### What you are asked to do
Repeat, exactly and in full, the lines of the listing below, but without any pictures.

### Stored data

══════

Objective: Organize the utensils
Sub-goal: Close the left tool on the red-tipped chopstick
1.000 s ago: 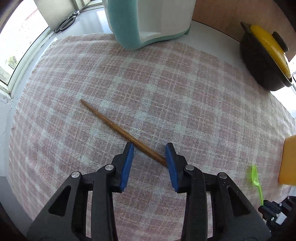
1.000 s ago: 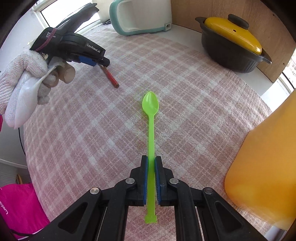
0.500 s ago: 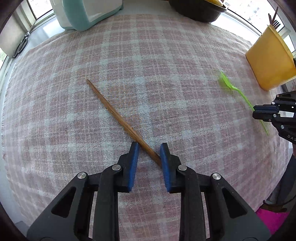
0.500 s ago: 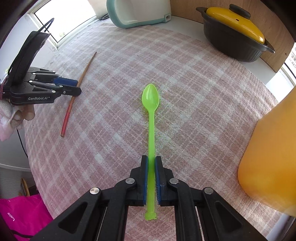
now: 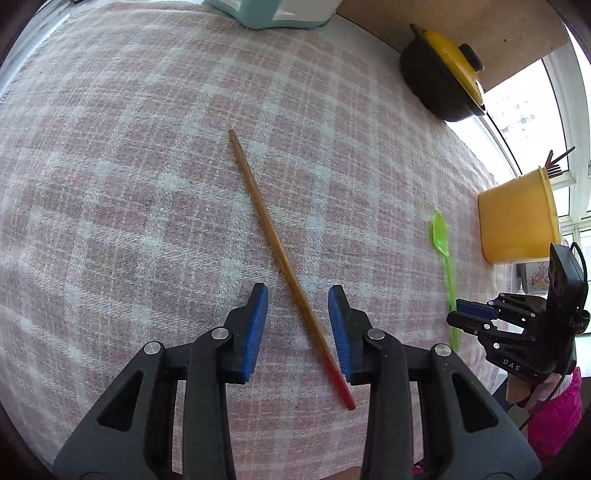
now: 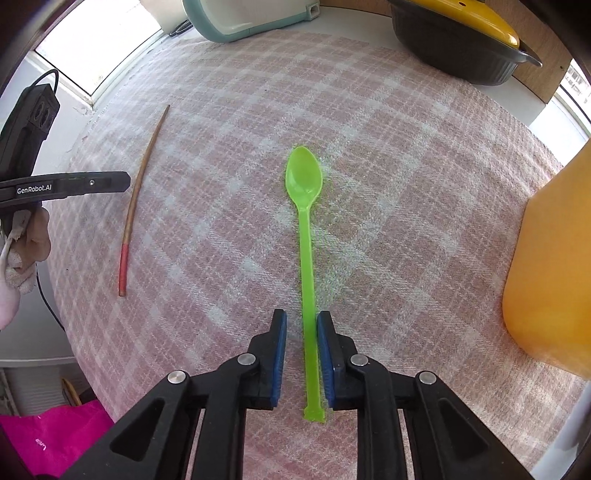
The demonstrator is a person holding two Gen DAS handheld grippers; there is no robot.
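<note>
A slim, bright green plastic spoon [image 6: 307, 254] lies flat on the checked cloth [image 6: 406, 184], its handle between the right gripper [image 6: 301, 325]'s opening fingers, bowl pointing straight away. The red-tipped wooden chopstick [image 5: 280, 258] runs between the left gripper [image 5: 298, 295]'s opening fingers, unpinched.

Yellow container [image 6: 554, 266] cut off at right (contents unseen).

surface: pink plaid cloth [image 5: 147, 184]; back: wooden panel [image 5: 480, 33]; window [image 6: 96, 40]: bright daylight
</note>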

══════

### Answer
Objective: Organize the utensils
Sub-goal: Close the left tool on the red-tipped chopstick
1.000 s ago: 
1.000 s ago: 
0.500 s ago: 
0.500 s ago: 
now: 
now: 
The demonstrator is a person holding two Gen DAS handheld grippers; there is no robot.
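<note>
A slim, bright green plastic spoon [image 6: 307, 254] lies flat on the checked cloth [image 6: 406, 184], its handle between the right gripper [image 6: 301, 325]'s opening fingers, bowl pointing straight away. The red-tipped wooden chopstick [image 5: 280, 258] runs between the left gripper [image 5: 298, 295]'s opening fingers, unpinched.

Yellow container [image 6: 554, 266] cut off at right (contents unseen).

surface: pink plaid cloth [image 5: 147, 184]; back: wooden panel [image 5: 480, 33]; window [image 6: 96, 40]: bright daylight
</note>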

No further output remains for this exercise.